I have written some biting commentary during his time as California Attorney General. I did not vote for him for Governor in 2010 (left it blank). But I was not as critical against him when he won reelection to the office after so many years and decide to hold off on criticism until he’s actually done something. I took a “wait and see” approach.

Well, he’s done things.

Every time he does something that goes against the partisan grain, I want to stand up and applaud. See the veto of the union / Democrat sponsored card check bill, a corrupt gimme to the union lackeys, and the veto of the sham budget… OK, the first one anyway. I begin to think that, yeah, I think he kind of gets it now.
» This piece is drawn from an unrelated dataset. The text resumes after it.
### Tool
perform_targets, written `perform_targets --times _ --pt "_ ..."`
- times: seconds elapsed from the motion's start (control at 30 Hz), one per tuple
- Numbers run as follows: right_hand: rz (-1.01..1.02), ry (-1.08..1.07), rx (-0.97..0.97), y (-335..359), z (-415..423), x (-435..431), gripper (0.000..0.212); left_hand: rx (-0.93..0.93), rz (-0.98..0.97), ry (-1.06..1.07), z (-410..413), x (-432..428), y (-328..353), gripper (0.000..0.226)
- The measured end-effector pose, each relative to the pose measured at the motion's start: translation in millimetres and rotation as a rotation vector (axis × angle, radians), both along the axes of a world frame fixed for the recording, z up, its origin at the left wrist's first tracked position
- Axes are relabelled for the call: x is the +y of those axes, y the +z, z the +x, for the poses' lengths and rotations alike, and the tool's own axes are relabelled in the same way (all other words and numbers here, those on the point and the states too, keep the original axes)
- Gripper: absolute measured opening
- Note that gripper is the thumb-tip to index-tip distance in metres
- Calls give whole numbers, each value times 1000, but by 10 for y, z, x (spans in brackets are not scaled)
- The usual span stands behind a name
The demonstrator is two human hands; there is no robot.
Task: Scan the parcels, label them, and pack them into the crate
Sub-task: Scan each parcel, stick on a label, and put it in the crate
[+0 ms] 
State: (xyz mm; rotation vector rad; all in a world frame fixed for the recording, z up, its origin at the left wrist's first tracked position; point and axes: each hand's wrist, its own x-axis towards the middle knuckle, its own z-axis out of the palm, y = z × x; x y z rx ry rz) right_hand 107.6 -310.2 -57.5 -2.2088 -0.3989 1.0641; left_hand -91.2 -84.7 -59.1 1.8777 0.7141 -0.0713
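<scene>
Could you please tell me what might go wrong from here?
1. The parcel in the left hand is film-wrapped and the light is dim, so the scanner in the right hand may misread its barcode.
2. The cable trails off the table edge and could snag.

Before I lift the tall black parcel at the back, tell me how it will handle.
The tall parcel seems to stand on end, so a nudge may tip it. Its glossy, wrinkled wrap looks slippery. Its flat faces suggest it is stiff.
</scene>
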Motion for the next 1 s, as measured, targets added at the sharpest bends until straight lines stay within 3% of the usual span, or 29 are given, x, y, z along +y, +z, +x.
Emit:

I start getting comfortable with the idea that, yeah, maybe he’s no longer the “Governor Moonbeam” we all were so comfortable criticizing. Maybe he has changed and is going to be more respectable, more like his Dad.

But then he goes and passes / does something completely stupid –  like this – or this – or now, the so-called Amazon tax.

Jeez! I’m starting to get whip-lash!

Granted, California can’t tax Amazon directly because they don’t have an outlet, a solid brick and mortar store here in the state. So instead,  California has decided to go after companies that are affiliated with Amazon, or other businesses that operate in a similar fashion.. Don’t get me wrong, I’m not opposed to an internet tax, and think that one is inevitable. There is just too much untapped money for politicians to resist. But it has to be done smartly, and probably on the national level. This is not what I consider being smart. In fact, it’s down right stupid. In a recession, you simply shouldn’t do things that pressure businesses to close up shop and or finally provide the justification for the business moving out of your state to a neighboring one that is more business friendly.

From the article:

Amazon affiliate Keith Posehn, owner of in San Diego, said he had affiliate advertising agreements with more than 70 companies and these programs were 35% of his company revenue before the California legislature passed a similar bill last year. Then-Governor Schwarzenegger vetoed that bill.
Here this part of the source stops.